| SUPPLIED DATA |
::::::::::
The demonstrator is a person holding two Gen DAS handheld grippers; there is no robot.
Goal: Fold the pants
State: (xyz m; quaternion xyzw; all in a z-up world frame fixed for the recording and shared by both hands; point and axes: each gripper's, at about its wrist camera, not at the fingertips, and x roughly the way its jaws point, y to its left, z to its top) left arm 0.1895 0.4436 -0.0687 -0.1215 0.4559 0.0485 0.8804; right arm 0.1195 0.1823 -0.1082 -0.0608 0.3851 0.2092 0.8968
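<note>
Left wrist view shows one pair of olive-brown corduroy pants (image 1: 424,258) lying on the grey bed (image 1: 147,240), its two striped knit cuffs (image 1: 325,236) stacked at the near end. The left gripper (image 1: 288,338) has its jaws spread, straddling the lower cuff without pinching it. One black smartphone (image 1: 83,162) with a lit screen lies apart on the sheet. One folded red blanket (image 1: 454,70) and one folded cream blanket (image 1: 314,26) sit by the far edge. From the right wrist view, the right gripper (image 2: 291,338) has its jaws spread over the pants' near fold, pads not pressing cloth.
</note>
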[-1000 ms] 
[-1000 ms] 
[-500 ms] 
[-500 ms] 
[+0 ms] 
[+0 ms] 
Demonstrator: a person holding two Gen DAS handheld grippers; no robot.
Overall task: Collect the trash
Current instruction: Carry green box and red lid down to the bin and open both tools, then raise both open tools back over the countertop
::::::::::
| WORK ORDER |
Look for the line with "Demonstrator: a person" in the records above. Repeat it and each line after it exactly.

| WRITTEN REPLY |
Demonstrator: a person holding two Gen DAS handheld grippers; no robot.
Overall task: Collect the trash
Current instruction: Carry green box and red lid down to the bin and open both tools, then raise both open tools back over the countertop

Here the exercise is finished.